I mentioned recently that Ollie’s fur is not growing back after his recent skin infection. If anything, the fur loss is getting worse.

Then over the weekend, he started to shake his head again, a sure sign of a developing ear infection.

So my first ‘normal’ day after the holiday season involved taking him to the Vet, yet again. I was lucky to get an afternoon appointment, even though the place was heaving with numerous dogs, and cats in baskets.

For some reason, the dogs in the waiting room yesterday were particularly distressed. One small French Buldog was in such a state, it was climbing over its owner’s head to try to get out of a window. A stocky Chow Chow was digging its front legs so hard into the flooring, the frustrated owner had to drag the poor thing into the consulting room by its body harness.

Next to us, a nervous Lurcher bitch spent her waiting time trembling and crying, and an unseen dog in the treatment room at the back howled through whatever process it was enduring. Ollie picked up on all the distress, constantly walking in circles around me.

Eventually, we got in to see the usual Vet. He diagnosed an ear infection in the right ear. I expected him to use the new ‘wonder-gel’ to cure it, but he told me that does not get into the bloodstream, so Ollie would have to have tablets. Back to Prednisilone and Antibiotics for two weeks. He has to go back then, to be checked over.

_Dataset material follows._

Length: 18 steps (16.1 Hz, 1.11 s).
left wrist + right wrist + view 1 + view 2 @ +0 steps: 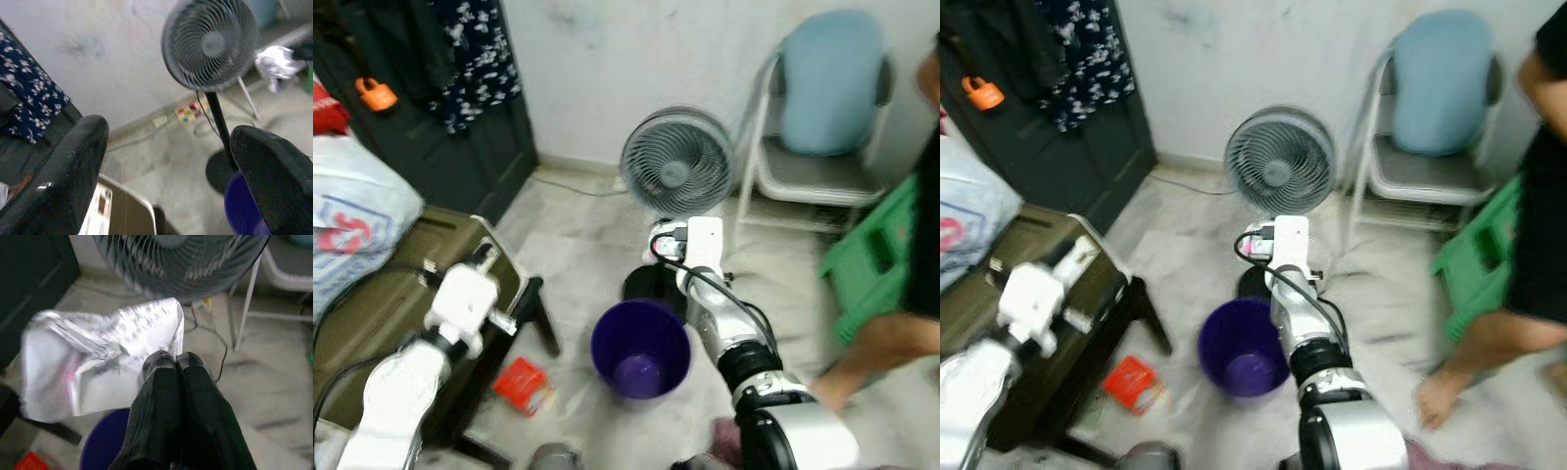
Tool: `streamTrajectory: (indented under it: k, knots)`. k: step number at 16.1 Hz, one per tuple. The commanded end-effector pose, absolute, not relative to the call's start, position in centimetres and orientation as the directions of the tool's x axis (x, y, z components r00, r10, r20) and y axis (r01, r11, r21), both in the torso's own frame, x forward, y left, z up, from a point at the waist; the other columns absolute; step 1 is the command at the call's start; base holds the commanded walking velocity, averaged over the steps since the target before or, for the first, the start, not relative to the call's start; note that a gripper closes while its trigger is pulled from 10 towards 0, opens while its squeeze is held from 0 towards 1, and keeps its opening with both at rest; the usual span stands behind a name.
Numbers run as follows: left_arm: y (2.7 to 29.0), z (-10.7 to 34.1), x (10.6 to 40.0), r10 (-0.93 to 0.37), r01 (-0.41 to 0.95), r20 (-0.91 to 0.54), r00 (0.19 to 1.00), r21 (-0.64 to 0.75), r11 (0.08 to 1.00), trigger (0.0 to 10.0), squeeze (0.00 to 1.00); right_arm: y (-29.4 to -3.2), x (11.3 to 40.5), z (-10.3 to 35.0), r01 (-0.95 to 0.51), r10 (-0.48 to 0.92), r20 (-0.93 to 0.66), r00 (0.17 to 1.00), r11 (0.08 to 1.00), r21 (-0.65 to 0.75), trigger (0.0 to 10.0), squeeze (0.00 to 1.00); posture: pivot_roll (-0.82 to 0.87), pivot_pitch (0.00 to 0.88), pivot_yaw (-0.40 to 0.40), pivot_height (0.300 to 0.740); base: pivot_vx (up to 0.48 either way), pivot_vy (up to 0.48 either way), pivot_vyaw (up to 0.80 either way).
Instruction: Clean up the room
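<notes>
My right gripper (172, 360) is shut on a crumpled white wrapper (98, 363), pinching it by one edge. It hangs just above the far rim of a purple bin (640, 349) that stands on the pale floor. The same wrapper (275, 62) appears small in the left wrist view, beside the fan. At the left, my left gripper (171, 142) is raised and open, its fingers wide apart and holding nothing. A red packet (522, 384) lies on the floor to the left of the bin.
A grey pedestal fan (677, 163) stands right behind the bin, with a cable on the floor. A chair (822, 117) with a blue cushion and a green stool (876, 250) are at the right. A person's leg (871, 352) is close by. A dark low table (401, 284) is on the left.
</notes>
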<state>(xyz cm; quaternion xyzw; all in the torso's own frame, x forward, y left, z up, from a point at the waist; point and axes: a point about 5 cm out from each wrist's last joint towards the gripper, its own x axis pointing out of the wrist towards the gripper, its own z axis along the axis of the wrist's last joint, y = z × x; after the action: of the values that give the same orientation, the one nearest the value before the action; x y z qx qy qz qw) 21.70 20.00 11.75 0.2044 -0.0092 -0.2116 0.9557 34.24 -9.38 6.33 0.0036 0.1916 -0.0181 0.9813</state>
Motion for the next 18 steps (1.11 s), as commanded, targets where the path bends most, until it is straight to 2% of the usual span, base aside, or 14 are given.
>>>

As if the Christmas season wasn’t expensive enough, that ten minutes and two bottles of tablets cost £126. ($171)

On the plus side, (looking for positives!) the squeaking noise from my car has stopped. Maybe it was just something caught in the wheel? I won’t be able to risk not getting it checked though, but that will have to wait for a while.

Ollie And Our Holiday

On Saturday week, we are going on our long-awaited seven-day holiday. Nothing too exciting, exactly the same place we went to last year, during the same week. But it wil be nice to be somewhere different, and in sight of a beach too.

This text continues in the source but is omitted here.